I’m not sure I accept the whole able v. disabled thing.
My friends know that.
I think society has passed that stage, and people (which probably is a majority of people) who still see disabled people like me as misfortunate/funny/weird/pathetic only think that due to lack of openness, honesty and education.
So how can I stop this “sniggering?” Well I can’t do it single handedly, and I’m not going to start a march down the bypass…the only way “we” or “you” or whoever, able bodied or wonky with wheels can actually make people aware and think is by going out into the world and being you. Now, i know it’s bloody hard at times. There’s so many obstacles for everyone and there’s things that need improving.

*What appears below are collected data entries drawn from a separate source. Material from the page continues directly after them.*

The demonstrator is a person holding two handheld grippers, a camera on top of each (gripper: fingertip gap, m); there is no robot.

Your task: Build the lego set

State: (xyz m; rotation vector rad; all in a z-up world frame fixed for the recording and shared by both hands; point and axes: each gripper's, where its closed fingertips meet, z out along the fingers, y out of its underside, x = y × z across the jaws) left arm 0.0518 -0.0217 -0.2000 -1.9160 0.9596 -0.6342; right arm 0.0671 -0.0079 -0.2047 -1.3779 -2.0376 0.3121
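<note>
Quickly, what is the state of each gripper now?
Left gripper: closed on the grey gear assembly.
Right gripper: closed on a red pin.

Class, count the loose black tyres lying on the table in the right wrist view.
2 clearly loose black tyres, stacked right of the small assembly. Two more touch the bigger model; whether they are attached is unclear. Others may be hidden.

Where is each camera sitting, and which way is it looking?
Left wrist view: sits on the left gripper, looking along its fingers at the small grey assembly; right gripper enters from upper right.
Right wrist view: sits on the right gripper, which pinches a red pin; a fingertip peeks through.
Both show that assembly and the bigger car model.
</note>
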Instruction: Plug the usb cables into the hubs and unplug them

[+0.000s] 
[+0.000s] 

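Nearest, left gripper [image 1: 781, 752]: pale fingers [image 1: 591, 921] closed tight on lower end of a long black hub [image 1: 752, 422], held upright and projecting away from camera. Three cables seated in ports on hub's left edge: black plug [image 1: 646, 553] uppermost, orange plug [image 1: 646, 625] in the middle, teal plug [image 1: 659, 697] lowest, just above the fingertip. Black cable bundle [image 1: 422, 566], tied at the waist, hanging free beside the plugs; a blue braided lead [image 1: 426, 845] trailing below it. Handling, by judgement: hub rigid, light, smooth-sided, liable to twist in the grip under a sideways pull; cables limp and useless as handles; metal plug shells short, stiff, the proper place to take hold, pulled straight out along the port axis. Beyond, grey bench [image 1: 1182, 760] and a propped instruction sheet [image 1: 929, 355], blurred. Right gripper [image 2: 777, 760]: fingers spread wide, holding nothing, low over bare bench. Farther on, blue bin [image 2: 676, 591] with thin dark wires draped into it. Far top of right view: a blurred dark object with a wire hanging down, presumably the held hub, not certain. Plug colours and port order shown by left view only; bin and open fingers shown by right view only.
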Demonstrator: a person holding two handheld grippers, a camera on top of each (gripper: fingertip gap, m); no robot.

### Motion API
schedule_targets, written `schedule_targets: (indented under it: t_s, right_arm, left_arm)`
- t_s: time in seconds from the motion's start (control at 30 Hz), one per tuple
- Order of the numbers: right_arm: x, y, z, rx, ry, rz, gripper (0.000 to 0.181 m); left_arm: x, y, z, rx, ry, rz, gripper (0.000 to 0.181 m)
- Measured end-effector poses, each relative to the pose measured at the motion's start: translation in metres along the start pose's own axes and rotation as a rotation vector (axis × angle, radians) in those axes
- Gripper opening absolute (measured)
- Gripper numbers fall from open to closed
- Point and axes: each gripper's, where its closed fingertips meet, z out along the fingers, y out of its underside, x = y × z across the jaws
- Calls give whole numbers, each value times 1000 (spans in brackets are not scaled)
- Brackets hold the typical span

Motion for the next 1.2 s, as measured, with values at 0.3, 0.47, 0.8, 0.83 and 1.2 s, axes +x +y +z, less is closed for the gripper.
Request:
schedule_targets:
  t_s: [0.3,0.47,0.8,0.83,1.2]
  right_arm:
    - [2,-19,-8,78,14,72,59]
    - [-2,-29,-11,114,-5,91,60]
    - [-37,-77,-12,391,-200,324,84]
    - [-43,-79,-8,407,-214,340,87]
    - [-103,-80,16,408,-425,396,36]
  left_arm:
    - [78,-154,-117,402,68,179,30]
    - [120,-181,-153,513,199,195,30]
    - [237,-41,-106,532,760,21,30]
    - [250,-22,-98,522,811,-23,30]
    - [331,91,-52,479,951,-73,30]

As a person with a spinal cord injury, in order to be independent I need the tools, I need the chair, the ramps, the accessible “low down” things…But I can only get it by going out into the world and asking for it and being me, not by hiding away, sitting in doors and shouting about it. I know how sometimes, that’s all you want to do, but it doesn’t work for anyone. I can vividly remember being about 10 (before I was injured) on my bike, leaning on the handlbars and staring into space, feeling alone and lost watching my Mum and Dad doing the garden and my Mum said to me “Don’t sit around, no one will help you and you won’t help yourself sitting in a corner”. Now, I’m not trying to sound like a Tory, and to prove it I’m gonna write hear and shout in a metaphorical way about how people need the financial support and what is happening to DLA is disgusting and without it, people like me won’t be able to live the independent lives we lead because it’s a tool. Sadly, money is a tool that we all need to buy bricks and build a life with. But we wouldn’t be able to do anything about it, without just getting out there and being ourselves, whoever we are, wherever we’re from.
One day, that annoying little arse on a bike will see me again, might even be tomorrow, but no, one day he’ll see me and might just see me as another human being exercising…If I decided not to push that route again, because of it his prejudice and insecurity has won.
So…I know where I’ll be tomorrow night!